Following relentless diplomatic pressure and petitions by rights groups, including the Independent Policing Oversight Authority (IPOA) and Lord Monson, the state instituted a judicial inquest to establish the circumstances of the death.

Lord Monson’s spirited effort between 2013 and 2014 to find the killers of his son after the first inquest failed to pinpoint the suspected killers. The state then ordered IPOA to handle the matter.

The judge is expected to give his verdict after listening to 32 witnesses presented by the prosecution.

Chege had claimed that the injuries which led to the death of Alexander might have been inflicted by a bouncer at Tandori bar in Daini.

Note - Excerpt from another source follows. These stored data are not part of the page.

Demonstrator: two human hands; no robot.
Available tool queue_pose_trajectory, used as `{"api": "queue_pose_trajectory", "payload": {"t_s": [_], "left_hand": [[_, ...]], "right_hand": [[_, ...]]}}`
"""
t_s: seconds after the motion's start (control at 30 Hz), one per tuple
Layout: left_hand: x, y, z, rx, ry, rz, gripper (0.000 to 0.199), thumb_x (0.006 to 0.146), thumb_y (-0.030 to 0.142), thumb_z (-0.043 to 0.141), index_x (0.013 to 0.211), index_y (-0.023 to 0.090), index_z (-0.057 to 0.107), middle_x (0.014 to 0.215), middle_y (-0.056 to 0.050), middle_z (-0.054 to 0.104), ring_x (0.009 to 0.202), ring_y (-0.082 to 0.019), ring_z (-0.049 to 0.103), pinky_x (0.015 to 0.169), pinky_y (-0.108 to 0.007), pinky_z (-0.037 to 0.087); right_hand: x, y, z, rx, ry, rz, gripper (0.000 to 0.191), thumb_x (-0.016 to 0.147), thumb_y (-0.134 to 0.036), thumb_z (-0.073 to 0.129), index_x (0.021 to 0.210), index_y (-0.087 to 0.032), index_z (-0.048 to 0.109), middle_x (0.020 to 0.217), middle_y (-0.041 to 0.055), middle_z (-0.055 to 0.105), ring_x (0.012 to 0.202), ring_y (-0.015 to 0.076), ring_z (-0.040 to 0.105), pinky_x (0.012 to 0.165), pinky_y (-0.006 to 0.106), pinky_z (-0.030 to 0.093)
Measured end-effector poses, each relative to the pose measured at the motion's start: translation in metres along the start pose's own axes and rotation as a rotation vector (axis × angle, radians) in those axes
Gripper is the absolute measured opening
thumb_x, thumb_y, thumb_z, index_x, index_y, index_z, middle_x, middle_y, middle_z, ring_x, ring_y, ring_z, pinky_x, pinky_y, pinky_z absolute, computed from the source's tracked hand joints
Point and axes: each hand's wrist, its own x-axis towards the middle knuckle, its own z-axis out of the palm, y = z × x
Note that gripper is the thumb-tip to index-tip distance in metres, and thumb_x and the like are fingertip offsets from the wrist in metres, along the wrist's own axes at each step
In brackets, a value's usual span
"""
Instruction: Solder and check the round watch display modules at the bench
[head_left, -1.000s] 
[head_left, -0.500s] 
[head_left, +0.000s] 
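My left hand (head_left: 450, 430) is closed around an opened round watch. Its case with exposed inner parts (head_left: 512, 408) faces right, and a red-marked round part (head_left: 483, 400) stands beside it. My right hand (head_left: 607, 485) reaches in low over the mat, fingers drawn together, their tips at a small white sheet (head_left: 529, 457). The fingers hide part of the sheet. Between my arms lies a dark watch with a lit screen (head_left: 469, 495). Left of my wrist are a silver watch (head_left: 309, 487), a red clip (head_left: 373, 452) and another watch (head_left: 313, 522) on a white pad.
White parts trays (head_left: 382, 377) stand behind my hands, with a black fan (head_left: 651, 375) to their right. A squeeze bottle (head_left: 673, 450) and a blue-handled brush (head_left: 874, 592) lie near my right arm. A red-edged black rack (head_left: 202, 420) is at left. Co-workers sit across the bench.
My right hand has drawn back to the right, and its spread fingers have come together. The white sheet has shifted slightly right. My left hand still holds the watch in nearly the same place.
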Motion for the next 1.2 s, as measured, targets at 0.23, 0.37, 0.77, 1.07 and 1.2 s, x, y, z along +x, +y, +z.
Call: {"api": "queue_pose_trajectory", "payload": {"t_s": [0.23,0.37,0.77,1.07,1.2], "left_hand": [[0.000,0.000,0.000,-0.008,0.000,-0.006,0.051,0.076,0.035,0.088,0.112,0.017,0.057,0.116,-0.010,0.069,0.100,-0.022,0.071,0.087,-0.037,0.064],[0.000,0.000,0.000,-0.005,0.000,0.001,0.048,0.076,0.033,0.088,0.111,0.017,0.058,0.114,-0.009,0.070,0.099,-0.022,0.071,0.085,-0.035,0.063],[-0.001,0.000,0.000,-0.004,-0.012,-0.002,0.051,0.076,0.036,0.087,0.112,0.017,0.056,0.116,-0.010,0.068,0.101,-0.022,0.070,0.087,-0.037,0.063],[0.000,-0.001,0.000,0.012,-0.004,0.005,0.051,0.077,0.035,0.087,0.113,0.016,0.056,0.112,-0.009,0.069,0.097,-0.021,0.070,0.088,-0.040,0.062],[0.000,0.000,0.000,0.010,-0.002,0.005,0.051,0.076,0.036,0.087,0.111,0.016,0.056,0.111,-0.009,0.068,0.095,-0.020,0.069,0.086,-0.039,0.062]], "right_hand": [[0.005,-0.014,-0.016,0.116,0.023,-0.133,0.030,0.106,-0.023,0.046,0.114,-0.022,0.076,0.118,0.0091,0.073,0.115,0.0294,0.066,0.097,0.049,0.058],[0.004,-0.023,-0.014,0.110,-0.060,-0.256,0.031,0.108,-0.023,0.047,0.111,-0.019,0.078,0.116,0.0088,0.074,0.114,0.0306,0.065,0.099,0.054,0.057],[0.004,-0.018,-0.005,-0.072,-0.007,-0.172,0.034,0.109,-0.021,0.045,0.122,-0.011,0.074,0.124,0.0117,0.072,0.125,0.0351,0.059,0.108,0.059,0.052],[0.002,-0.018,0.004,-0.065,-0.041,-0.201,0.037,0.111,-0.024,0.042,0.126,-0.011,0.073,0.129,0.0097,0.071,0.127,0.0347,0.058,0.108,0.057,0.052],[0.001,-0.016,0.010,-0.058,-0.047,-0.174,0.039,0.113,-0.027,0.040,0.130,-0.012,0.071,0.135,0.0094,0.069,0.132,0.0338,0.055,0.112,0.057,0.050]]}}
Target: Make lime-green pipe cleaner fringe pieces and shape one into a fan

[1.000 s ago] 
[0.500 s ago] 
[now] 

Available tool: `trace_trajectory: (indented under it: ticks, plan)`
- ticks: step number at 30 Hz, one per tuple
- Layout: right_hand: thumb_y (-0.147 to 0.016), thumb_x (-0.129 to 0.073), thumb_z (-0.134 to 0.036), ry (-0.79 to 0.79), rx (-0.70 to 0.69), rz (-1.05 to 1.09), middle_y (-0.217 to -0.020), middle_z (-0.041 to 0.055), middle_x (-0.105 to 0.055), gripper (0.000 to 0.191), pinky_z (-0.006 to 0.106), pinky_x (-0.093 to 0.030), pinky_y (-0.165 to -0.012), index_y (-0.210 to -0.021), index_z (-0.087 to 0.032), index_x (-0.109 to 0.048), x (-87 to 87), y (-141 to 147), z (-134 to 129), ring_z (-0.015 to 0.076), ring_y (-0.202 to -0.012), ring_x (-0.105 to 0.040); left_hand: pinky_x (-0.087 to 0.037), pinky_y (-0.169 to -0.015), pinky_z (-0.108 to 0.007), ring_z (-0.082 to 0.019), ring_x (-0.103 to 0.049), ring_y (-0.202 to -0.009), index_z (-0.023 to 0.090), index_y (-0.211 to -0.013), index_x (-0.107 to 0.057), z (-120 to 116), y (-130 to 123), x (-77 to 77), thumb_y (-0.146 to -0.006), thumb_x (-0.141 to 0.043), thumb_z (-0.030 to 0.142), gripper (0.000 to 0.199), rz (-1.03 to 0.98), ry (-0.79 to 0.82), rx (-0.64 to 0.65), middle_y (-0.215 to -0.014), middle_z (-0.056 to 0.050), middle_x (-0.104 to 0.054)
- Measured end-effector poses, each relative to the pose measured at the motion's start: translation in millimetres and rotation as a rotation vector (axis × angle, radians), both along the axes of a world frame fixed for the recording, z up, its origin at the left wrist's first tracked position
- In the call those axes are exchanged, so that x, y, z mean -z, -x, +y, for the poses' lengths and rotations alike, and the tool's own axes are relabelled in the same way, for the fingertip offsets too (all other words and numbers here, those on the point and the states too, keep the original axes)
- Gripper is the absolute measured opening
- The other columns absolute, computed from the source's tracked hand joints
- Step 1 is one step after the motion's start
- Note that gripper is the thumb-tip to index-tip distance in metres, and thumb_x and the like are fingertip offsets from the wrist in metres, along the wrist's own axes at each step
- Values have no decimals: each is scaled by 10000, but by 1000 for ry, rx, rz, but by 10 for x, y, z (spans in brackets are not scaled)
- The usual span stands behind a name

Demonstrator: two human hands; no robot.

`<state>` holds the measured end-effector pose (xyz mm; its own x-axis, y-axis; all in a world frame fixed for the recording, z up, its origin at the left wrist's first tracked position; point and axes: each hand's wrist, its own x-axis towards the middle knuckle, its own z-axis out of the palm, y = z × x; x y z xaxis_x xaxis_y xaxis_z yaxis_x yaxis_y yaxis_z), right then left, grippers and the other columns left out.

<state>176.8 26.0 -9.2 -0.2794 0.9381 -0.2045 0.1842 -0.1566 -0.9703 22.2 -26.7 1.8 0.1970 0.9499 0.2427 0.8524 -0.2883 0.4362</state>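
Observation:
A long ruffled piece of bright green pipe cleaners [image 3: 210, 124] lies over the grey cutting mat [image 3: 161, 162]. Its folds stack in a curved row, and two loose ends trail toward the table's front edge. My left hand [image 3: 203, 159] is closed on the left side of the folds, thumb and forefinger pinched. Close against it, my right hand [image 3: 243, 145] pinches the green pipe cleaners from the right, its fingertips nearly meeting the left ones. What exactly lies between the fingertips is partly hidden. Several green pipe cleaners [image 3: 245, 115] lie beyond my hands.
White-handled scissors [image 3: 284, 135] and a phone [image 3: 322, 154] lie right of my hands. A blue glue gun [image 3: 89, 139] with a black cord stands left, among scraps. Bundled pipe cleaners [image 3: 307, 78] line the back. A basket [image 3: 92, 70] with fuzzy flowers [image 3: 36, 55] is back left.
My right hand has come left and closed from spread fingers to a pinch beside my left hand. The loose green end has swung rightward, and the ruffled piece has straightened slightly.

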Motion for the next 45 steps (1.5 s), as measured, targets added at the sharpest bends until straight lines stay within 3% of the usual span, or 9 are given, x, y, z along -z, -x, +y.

Chege, who was in the Tourist Police Unit, recalled how he arrested Alexander outside Tanduri Bar on suspicion he was smoking bhang.

The accused maintained that since the bouncer was the one who raised the alarm about the behaviour of Alexander in the club, it would have been fair if he was called to testify.

“I went to where Monson was in his car after the bouncer pointed at him as the one who was smoking bhang. When I approached Monson’s vehicle, I saw him smoking a roll of bhang which I snatched from his mouth,” said Chege.

Chege denied assaulting the deceased while in his custody and insisted he booked Alexander at the Diani police station when he was healthy and had no injuries.

“I do not know how Alexander sustained the injuries because at no time after his arrest did he complain of any injury, and if there was any, I could have launched an investigation to know who caused it,” Chege argued.

But he could not tell how the deceased phone and ATM card disappeared from the police station.

Others who testified included Monson’s co-accused Andrew, who confirmed that Monson was jovial and in good health at the time of the arrest.